Эта книга испытала на себе еще недавно несчастную доверчивость
некоторых читателей и даже журналов к буквальному значению слов. Иные ужасно
обиделись, и не шутя, что им ставят в пример такого безнравственного
человека, как Герой Нашего Времени; другие же очень тонко замечали, что
сочинитель нарисовал свой портрет и портреты своих знакомых... Старая и
жалкая шутка! Но, видно, Русь так уж сотворена, что все в ней обновляется,
кроме подобных нелепостей. Самая волшебная из волшебных сказок у нас едва ли
избегнет упрека в покушении на оскорбление личности!

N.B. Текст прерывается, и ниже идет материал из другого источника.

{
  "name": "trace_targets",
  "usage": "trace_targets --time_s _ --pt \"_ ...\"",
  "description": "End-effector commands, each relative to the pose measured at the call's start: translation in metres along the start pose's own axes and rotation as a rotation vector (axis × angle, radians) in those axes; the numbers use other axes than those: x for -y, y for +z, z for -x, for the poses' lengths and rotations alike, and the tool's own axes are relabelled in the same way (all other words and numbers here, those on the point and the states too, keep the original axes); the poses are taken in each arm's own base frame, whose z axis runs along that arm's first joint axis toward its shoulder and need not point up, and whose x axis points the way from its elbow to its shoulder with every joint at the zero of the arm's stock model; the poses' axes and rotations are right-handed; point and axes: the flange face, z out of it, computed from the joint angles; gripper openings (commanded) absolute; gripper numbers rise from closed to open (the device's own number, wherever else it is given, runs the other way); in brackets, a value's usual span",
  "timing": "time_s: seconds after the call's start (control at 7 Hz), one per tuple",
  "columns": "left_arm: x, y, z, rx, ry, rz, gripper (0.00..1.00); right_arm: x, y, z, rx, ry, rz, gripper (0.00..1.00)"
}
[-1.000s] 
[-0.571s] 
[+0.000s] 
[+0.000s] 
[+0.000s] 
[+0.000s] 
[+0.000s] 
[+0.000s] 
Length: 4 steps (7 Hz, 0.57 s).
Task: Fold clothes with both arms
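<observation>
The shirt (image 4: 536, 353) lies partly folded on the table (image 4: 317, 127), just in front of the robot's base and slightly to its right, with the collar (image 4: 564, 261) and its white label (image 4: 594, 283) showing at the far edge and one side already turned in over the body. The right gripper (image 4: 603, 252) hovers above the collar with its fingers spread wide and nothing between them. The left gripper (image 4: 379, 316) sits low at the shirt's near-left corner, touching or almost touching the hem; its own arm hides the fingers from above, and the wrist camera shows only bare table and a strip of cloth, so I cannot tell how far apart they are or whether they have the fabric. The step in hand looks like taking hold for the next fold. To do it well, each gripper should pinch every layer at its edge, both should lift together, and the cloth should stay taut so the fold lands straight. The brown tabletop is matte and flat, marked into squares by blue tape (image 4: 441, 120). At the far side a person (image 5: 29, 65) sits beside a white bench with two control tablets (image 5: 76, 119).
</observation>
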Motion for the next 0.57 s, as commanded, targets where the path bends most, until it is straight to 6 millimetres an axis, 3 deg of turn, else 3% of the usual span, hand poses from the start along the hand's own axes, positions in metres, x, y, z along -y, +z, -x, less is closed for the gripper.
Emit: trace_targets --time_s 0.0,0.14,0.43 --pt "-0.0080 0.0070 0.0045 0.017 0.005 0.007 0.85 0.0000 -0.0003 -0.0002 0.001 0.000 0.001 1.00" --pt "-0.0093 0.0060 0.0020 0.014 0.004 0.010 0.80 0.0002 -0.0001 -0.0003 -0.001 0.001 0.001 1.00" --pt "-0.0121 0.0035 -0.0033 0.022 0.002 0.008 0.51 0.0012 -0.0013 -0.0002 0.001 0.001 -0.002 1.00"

Герой Нашего Времени, милостивые государи мои, точно, портрет, но не
одного человека: это портрет, составленный из пороков всего нашего
поколения, в полном их развитии. Вы мне опять скажете, что человек не может
быть так дурен, а я вам скажу, что ежели вы верили возможности существования
всех трагических и романтических злодеев, отчего же вы не веруете в
действительность Печорина? Если вы любовались вымыслами гораздо более
ужасными и уродливыми, отчего же этот характер, даже как вымысел, не находит
у вас пощады? Уж не оттого ли, что в нем больше правды, нежели бы вы того
желали?..
Вы скажете, что нравственность от этого не выигрывает? Извините.
Довольно людей кормили сластями; у них от этого испортился желудок: нужны
горькие лекарства, едкие истины. Но не думайте, однако, после этого, чтоб
автор этой книги имел когда-нибудь гордую мечту сделаться исправителем
людских пороков. Боже его избави от такого невежества! Ему было
весело рисовать современного человека, каким он его понимает, и к его и
вашему несчастью, слишком часто встречал. Будет и того, что болезнь указана,
а как ее излечить - это уж бог знает!